Seringkali kita tanpa sadar terbawa oleh kata-kata kasar. Lembut juga
mengandung makna halus. Artinya biasakan diri kita dengan berucap lembut dan
tenang. Pikirkan dahulu akibat dari ucapan yang akan kita keluarkan.
Bahasa-bahasa kasar maupun tidak senonoh sebaiknya tidak kita ucapkan.
4.
Bertujuan
Jelas
sebuah ucapan menjadi bermakna ketika mempunyai tujuan atau alasan di balik
ucapan yang kita lakukan. Bertujuan juga mengindikasikan ada manfaat dari
ucapan yang kita lakukan. Ketika melihat teman sedang lesu, dengan ucapan kita
dapat menyemangatinya. Atinya ucapan tersebut memang bertujuan untuk membantu.
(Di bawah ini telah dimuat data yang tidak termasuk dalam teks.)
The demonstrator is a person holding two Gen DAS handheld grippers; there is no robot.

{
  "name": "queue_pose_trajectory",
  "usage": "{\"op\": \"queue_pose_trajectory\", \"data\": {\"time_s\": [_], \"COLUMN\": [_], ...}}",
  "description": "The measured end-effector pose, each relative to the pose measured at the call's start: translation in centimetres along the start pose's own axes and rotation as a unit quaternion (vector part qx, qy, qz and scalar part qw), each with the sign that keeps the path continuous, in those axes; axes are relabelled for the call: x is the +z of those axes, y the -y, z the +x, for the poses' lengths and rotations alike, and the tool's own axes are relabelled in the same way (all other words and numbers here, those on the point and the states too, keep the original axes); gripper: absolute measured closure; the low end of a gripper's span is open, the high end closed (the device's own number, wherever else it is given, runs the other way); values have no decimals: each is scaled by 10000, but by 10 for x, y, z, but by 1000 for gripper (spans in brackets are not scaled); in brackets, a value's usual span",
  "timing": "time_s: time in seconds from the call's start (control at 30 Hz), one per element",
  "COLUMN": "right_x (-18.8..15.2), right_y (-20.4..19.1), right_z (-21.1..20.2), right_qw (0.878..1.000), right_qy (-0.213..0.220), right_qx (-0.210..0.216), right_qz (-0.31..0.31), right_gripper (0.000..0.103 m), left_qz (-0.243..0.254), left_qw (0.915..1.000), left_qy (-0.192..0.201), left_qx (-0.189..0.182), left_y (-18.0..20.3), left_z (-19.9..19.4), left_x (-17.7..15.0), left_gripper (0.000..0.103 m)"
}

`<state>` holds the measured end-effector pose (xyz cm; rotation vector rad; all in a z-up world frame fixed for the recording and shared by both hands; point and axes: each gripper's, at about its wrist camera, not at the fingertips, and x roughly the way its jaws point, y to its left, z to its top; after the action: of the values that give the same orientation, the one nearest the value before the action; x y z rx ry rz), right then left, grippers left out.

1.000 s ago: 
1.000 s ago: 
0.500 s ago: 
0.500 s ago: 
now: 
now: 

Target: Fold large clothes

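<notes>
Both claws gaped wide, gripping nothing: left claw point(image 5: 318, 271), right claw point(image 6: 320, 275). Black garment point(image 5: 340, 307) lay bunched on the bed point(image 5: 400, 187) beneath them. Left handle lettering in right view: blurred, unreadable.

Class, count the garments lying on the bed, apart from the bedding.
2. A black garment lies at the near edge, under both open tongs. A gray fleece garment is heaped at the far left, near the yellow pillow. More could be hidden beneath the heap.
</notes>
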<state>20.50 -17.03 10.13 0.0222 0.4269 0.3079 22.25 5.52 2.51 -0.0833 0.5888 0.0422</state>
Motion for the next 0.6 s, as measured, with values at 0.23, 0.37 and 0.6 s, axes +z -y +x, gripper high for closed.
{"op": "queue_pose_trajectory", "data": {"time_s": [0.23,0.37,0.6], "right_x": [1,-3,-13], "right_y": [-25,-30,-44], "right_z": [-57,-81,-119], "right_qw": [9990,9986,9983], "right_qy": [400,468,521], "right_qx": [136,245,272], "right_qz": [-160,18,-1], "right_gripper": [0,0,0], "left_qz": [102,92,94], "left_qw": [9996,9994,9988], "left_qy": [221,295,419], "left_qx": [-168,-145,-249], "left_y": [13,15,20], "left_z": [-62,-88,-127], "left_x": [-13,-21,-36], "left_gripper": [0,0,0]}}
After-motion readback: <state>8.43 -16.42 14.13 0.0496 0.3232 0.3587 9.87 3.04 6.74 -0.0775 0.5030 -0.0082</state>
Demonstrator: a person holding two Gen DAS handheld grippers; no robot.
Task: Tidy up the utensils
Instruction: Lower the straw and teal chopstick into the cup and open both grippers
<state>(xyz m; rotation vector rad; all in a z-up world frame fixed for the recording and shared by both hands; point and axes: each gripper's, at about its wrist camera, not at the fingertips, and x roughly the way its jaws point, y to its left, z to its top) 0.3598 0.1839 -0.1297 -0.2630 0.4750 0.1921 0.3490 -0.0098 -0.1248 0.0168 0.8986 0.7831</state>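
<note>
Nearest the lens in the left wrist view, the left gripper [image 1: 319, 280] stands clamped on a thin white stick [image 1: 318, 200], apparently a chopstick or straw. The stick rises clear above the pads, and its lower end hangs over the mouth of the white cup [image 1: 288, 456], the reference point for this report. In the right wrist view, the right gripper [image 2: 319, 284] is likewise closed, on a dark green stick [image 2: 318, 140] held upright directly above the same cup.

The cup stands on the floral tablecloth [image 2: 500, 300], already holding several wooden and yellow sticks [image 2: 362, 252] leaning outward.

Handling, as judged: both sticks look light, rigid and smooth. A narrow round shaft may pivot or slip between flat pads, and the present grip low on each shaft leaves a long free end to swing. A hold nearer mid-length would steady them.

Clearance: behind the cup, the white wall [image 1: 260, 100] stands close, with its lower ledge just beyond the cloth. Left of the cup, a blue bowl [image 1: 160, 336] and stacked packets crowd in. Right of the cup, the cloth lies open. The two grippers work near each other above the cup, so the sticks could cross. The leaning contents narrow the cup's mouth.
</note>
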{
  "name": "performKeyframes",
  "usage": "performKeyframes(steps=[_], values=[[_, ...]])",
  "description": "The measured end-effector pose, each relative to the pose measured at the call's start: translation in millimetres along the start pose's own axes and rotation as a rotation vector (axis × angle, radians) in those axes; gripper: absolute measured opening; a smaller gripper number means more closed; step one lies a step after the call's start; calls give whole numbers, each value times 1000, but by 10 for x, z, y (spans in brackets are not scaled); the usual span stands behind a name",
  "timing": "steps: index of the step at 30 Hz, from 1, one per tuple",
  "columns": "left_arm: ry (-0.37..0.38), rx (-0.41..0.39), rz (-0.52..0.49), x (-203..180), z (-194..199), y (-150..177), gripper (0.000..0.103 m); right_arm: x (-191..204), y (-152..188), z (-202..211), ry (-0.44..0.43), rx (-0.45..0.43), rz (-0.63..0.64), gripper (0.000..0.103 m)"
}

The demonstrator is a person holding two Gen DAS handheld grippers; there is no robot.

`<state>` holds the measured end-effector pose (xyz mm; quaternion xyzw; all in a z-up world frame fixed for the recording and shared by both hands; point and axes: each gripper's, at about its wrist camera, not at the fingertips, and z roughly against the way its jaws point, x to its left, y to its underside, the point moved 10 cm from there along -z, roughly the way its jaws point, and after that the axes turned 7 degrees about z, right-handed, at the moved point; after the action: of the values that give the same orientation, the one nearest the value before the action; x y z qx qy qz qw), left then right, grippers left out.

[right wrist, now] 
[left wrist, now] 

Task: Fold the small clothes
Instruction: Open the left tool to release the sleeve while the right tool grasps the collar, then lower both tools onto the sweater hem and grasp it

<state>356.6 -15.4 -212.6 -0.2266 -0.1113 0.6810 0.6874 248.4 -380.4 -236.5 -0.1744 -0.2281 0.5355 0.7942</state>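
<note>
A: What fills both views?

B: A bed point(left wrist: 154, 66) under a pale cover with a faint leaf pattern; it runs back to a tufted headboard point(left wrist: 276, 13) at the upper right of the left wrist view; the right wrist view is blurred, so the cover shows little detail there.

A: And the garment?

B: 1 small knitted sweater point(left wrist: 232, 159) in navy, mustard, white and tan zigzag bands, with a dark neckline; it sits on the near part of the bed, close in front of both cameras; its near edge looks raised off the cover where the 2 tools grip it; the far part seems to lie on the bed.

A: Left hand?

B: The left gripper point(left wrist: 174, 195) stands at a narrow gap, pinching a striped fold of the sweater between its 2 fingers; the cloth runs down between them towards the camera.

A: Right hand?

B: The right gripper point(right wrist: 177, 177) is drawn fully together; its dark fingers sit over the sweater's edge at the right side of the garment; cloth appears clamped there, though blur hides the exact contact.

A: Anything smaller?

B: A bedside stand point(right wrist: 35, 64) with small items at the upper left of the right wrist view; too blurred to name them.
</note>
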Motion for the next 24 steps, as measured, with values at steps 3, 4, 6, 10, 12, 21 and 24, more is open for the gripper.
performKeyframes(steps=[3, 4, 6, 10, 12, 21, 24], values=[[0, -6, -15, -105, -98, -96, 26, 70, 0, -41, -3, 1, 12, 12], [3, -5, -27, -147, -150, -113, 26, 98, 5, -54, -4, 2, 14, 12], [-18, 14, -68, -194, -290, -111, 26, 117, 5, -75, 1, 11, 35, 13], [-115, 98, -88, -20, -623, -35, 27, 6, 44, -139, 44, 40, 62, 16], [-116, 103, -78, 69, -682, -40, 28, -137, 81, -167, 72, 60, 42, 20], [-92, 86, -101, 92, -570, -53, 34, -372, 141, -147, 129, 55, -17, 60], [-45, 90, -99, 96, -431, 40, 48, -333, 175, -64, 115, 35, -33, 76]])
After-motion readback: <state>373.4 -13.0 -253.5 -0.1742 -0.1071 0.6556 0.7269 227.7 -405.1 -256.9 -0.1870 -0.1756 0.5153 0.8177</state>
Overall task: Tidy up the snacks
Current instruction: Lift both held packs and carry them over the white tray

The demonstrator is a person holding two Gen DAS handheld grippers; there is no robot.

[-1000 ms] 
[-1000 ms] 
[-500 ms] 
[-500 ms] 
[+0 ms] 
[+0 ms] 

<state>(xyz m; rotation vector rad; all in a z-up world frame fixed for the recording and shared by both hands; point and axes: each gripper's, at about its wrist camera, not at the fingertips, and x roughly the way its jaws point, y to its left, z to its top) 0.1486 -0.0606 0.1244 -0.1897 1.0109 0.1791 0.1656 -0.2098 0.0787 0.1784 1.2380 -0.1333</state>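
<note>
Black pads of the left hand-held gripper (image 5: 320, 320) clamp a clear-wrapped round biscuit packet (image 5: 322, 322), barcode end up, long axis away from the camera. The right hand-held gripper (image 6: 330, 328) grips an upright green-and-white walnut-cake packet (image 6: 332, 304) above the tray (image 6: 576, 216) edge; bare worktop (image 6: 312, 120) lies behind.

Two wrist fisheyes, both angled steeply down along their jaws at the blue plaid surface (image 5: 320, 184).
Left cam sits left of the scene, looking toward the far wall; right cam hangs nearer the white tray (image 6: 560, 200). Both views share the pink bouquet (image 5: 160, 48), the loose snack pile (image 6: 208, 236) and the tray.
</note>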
Sesuatu yang positif dan sangat dianjurkan oleh Buddha dalam melatih diri
mencapai kedamaian. Seringkali kita menjadi korban ucapan tidak bermakna yang
kita dengar dari televise. Kita menjadi perantara ucapan tidak bermakna. Gosip
tentang artis kita lakukan padahal tidak bermanfaat. Malah bisa jadi kita
menyebarkan sesuatu yang tidak benar dengan gossip. Sehingga bukan lagi ucapan
kosong, namun telah menjadi ucapan yang memfitnah dan telah melanggar sila ke-4
Pancasila Buddhis.
5.
Berdasarkan Cinta Kasih
Ucapan
ini lebih merupakan wujud pikiran yang dipenuhi cinta kasih. Jadi dengan
landasan bagi kebahagiaan seseorang , kita melakukan sebuah ucapan. Bukan
dengan kebencian sebuah ucapan kita lakukan. Sang Buddha menyadari betapa
pentingnya cinta kasih bagi setiap orang sehingga dalam wujud ucapan pun, cinta
kasih dapat dipancarkan. Kata-kata yang menyejukkan seseorang, menenangkan
seseorang, membahagiakan seseorang, membangkitkan seseorang adalah wujud ucapan
yang berdasarkan cinta kasih.
Ucapan benar mengandung
ke-5 aspek tersebut. Ketika kita ingin melatih diri untuk mendapatkan
kebahagiaan sejati dan kedamaian, ucapan benar merupakan sebuah aspek yang
sangat penting. Ucapan benar harus kita sempurnakan karena merupakan salah satu
dari Jalan Mulia Berunsur Delapan yang menuntun kita menuju kebahagiaan sejati
atau Nibbana.
Ceramah oleh Bhikkhu
Silanando tanggal 21 Oktober 2012.
Sumber : Berita
Dhammacakka No. 952 tanggal 21 Oktober 2012.